--- TASK STATEMENT ---
What lines of the listing below contain the word "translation"? Copy each of them out.

--- DATASET EXTRACT ---
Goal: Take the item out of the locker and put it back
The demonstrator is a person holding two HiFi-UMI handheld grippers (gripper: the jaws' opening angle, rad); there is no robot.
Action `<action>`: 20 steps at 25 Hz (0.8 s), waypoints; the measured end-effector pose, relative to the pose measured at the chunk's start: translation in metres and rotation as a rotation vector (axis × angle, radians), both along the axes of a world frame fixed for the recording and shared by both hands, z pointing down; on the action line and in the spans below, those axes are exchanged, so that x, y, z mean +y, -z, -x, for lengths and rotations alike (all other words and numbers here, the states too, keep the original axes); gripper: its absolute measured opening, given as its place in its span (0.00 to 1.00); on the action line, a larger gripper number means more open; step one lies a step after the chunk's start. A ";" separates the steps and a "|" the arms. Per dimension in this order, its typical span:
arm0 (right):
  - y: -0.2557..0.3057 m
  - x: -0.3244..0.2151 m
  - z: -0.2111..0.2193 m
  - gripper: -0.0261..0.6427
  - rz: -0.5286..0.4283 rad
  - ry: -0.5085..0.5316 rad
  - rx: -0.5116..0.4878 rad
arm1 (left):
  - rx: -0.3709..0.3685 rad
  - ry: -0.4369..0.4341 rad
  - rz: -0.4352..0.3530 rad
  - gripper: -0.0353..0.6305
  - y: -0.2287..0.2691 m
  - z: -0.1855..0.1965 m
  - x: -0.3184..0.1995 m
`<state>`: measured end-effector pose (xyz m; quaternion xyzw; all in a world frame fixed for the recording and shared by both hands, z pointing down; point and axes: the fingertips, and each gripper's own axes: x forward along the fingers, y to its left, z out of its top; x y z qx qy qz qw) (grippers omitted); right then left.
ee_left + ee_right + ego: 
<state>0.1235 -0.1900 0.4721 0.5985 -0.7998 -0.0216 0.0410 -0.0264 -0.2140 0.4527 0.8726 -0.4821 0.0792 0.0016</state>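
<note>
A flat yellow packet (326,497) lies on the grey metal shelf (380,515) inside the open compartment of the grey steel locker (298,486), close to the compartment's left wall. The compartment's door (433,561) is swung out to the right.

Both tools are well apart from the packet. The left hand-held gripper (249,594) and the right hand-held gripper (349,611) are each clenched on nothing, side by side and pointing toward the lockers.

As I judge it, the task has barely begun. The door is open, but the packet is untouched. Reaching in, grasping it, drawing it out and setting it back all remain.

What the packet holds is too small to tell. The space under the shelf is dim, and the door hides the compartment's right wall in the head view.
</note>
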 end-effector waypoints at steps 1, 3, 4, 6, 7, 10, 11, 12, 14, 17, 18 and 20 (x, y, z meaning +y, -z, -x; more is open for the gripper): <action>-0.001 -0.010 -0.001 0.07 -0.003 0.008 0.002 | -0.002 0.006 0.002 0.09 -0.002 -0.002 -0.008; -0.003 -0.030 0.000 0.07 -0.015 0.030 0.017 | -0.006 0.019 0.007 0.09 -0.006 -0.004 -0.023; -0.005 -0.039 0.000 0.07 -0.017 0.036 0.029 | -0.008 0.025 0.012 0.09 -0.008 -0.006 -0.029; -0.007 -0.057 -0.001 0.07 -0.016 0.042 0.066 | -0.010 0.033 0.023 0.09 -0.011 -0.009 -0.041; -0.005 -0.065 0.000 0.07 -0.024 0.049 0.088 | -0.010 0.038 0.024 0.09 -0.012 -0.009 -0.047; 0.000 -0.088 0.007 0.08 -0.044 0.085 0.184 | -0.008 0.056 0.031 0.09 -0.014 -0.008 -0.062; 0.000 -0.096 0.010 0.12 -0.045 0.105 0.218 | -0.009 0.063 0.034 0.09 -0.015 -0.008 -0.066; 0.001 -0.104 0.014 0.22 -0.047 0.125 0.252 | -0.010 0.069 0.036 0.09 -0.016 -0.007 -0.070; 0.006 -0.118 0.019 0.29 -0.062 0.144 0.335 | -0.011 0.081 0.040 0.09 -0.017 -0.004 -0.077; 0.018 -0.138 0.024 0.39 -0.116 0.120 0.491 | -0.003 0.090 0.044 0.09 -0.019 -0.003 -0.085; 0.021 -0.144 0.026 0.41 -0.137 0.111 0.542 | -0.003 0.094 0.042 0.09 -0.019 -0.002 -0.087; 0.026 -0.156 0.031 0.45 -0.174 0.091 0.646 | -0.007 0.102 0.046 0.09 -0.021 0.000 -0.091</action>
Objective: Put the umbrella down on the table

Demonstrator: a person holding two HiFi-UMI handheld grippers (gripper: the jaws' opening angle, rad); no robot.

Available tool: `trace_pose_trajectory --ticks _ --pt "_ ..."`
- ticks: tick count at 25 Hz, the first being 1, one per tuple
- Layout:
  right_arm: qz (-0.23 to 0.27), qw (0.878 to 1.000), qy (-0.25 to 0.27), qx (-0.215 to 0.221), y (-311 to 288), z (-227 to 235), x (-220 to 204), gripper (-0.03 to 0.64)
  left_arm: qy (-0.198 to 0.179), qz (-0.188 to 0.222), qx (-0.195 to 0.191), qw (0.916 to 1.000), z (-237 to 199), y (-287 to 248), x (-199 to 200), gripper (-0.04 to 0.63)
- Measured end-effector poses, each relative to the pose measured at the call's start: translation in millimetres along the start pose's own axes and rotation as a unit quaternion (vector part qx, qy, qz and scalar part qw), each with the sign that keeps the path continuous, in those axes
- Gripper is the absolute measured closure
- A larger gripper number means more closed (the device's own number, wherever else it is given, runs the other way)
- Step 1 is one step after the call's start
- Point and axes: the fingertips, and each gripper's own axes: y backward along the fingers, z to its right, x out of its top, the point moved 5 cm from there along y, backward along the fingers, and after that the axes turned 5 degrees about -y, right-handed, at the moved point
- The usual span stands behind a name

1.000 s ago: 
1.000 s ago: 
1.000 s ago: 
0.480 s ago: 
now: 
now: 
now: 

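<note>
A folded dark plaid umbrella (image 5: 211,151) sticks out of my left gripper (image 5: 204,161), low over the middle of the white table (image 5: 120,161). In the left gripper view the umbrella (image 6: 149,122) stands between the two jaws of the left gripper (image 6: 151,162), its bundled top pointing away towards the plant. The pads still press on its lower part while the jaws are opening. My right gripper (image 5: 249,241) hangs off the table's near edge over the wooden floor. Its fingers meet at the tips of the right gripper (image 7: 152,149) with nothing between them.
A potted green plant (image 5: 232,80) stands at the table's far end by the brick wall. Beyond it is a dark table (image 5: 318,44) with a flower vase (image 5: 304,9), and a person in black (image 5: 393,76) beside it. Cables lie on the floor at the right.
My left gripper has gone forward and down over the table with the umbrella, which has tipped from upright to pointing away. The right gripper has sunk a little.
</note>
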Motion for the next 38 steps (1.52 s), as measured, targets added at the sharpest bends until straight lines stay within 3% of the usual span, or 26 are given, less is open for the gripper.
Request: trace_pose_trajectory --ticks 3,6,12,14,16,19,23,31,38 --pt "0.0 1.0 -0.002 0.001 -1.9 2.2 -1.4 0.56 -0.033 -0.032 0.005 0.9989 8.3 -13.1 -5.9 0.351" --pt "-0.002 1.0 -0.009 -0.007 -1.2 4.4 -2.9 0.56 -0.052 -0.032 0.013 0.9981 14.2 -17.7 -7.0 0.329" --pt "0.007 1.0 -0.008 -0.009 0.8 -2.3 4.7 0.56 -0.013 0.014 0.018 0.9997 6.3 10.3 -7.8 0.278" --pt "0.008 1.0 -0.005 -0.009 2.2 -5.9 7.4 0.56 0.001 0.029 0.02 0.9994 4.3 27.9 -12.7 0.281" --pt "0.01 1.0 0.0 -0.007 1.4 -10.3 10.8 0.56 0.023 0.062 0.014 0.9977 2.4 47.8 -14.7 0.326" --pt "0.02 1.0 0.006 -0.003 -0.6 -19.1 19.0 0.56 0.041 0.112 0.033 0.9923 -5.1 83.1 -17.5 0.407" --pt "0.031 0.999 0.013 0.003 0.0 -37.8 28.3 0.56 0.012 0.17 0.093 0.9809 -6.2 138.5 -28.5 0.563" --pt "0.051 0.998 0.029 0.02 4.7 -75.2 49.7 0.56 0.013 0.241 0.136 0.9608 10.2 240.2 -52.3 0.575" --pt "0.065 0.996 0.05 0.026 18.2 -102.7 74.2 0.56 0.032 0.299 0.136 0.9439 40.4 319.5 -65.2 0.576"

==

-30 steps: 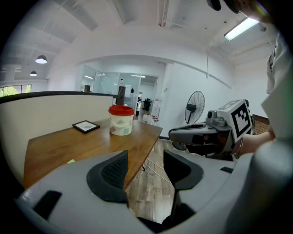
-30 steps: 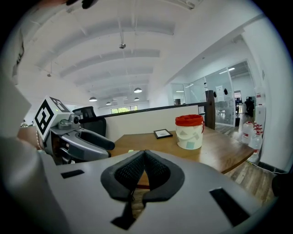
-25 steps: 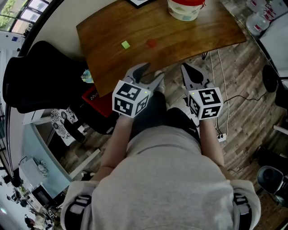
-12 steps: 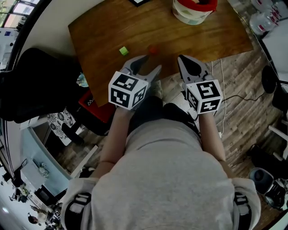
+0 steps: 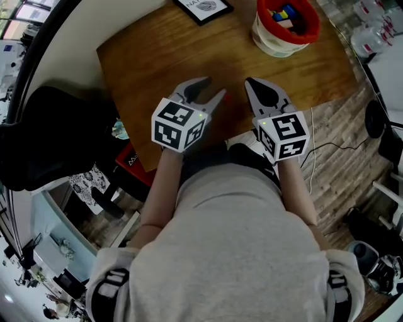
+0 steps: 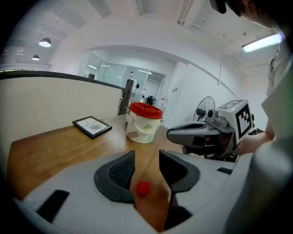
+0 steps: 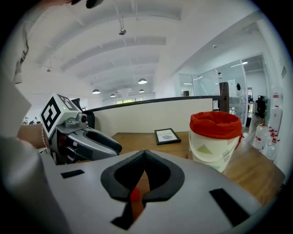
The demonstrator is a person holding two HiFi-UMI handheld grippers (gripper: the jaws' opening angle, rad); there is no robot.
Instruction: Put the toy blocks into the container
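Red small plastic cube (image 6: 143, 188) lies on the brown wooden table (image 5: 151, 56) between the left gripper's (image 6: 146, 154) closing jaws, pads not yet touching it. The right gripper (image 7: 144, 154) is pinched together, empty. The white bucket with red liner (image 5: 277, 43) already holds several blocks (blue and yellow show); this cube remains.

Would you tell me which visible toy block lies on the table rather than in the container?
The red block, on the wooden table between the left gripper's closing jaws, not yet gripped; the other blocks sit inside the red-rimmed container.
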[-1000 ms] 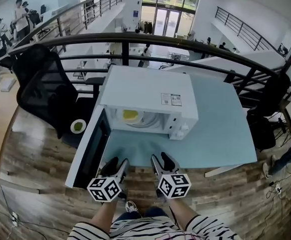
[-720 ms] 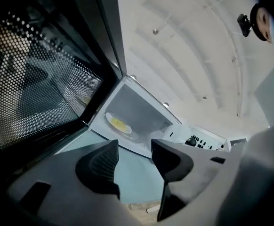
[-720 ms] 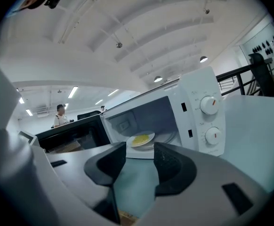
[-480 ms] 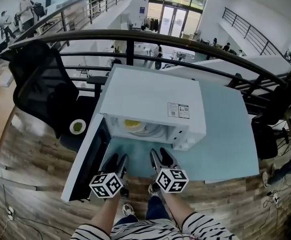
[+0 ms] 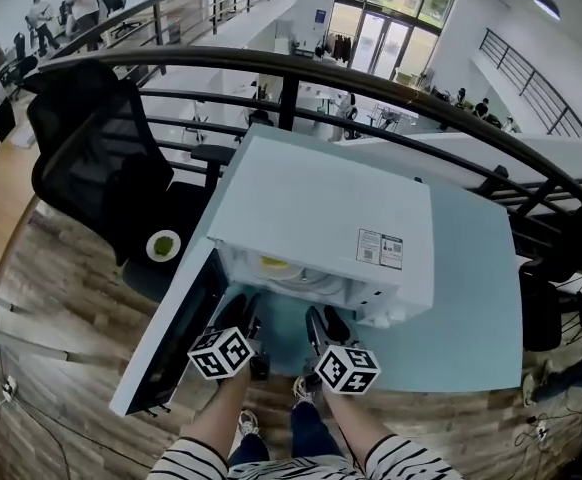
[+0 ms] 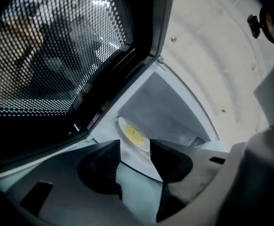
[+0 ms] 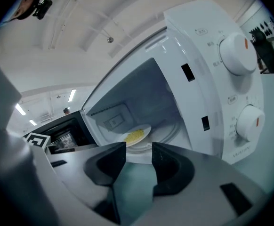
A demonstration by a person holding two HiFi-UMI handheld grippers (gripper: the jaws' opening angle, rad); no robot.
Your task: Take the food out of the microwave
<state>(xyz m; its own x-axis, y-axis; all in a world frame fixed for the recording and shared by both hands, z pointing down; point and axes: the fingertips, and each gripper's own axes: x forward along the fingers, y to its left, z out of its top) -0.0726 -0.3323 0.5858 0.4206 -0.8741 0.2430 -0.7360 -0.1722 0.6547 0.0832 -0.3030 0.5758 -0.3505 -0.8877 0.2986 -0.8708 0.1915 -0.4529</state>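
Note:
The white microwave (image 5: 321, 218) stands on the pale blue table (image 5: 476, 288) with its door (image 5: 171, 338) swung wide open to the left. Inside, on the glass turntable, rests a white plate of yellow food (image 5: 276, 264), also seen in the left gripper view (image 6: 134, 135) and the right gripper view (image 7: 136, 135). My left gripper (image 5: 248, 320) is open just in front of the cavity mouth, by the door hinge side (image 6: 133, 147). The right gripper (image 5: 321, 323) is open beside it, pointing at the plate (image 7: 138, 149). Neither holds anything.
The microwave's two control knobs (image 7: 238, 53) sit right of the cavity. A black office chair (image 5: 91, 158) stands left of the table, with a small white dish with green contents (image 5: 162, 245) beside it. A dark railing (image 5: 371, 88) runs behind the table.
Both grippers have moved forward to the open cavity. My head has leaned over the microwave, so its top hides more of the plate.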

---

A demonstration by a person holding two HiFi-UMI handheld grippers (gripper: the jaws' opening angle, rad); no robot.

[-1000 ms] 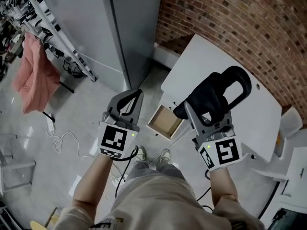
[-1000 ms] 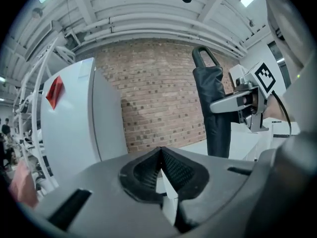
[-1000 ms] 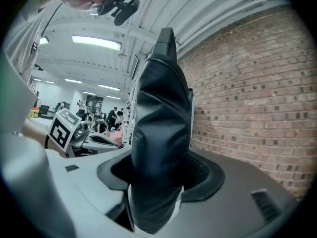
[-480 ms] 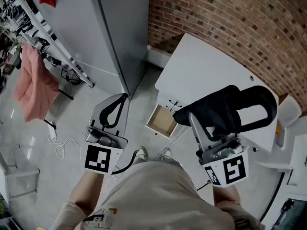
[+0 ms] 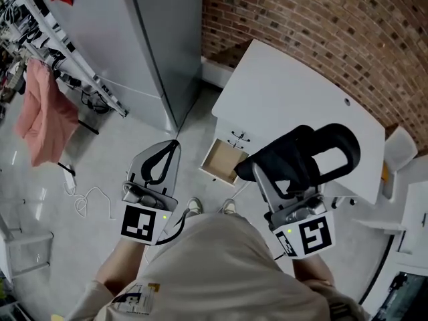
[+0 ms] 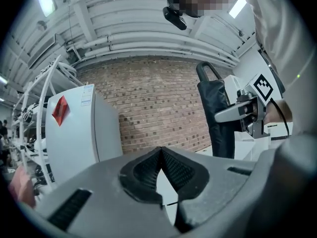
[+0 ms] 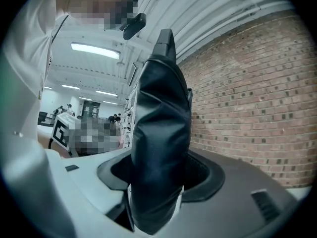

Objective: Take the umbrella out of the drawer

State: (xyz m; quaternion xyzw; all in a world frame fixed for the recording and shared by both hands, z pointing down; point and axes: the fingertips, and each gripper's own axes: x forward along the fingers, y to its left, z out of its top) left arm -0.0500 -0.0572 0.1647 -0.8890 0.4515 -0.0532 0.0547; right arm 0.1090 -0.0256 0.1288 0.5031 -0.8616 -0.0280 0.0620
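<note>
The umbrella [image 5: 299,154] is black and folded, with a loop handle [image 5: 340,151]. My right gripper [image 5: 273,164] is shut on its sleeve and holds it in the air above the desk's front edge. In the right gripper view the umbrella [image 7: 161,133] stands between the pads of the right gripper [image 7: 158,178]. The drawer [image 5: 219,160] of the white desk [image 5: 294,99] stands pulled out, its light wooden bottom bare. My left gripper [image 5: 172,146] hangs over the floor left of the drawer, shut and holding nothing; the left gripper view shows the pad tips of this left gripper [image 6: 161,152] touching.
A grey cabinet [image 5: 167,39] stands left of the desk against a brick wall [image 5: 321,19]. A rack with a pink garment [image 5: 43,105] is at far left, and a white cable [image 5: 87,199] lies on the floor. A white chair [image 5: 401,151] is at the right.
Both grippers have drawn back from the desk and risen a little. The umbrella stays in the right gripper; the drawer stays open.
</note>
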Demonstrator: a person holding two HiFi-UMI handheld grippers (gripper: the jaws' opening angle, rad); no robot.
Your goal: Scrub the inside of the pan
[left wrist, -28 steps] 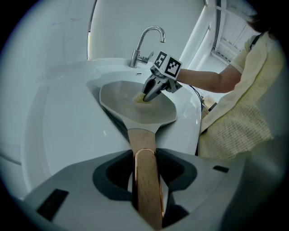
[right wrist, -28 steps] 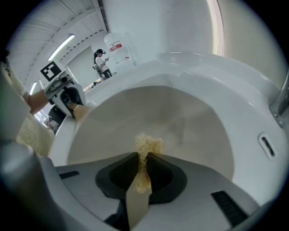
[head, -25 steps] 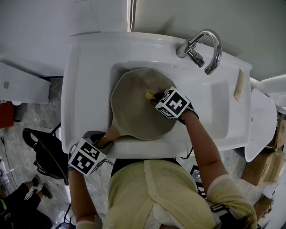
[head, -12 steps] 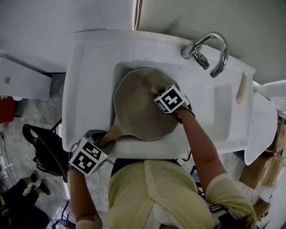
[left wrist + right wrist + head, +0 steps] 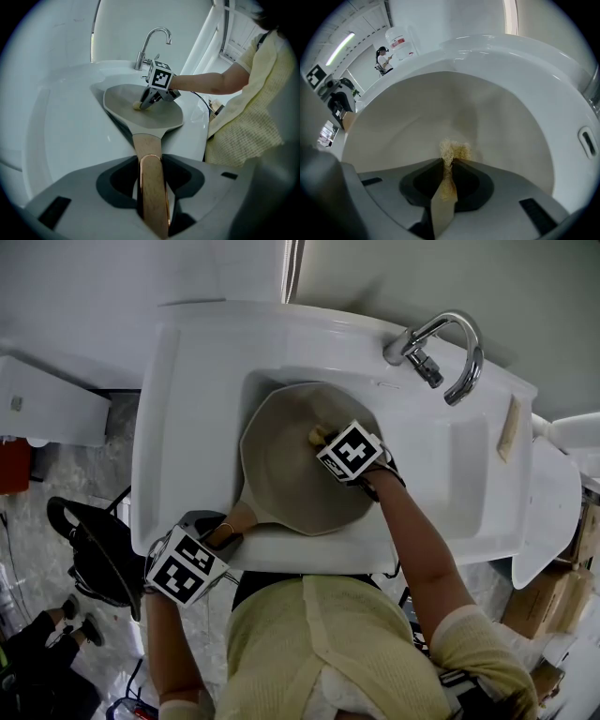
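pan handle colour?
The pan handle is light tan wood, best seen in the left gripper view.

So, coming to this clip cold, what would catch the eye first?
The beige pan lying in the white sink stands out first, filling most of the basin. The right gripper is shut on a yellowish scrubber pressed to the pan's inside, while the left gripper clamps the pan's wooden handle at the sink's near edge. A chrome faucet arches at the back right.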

--- SOLUTION TO THIS PROBLEM ---
Action `<action>`: 20 steps at 25 Hz (0.8 s), waypoints; the measured end-effector pose, relative to the pose measured at the chunk's start: translation in metres and rotation as a rotation vector (axis × angle, radians), both along the axes of a world frame fixed for the recording and shared by both hands, z pointing down; on the action line and in the spans below, those axes are exchanged, so that x, y, z mean +y, -z, -x, for lengths and rotations alike (all other words and numbers here, the states too, keep the original axes); gripper: its absolute measured opening, given as its place in its span (0.00 to 1.00); on the action line, a larger gripper number means more open; step one lies a step after the chunk's start. A ";" separates the steps and a "|" the arms. Per dimension in this order, its typical span:
- Measured end-effector poses, each relative to the pose measured at the call's start: translation in millimetres along the start pose's own axes and rotation as a unit quaternion (vector part qx, qy, qz and scalar part qw), each with the sign that keeps the path continuous, in those axes

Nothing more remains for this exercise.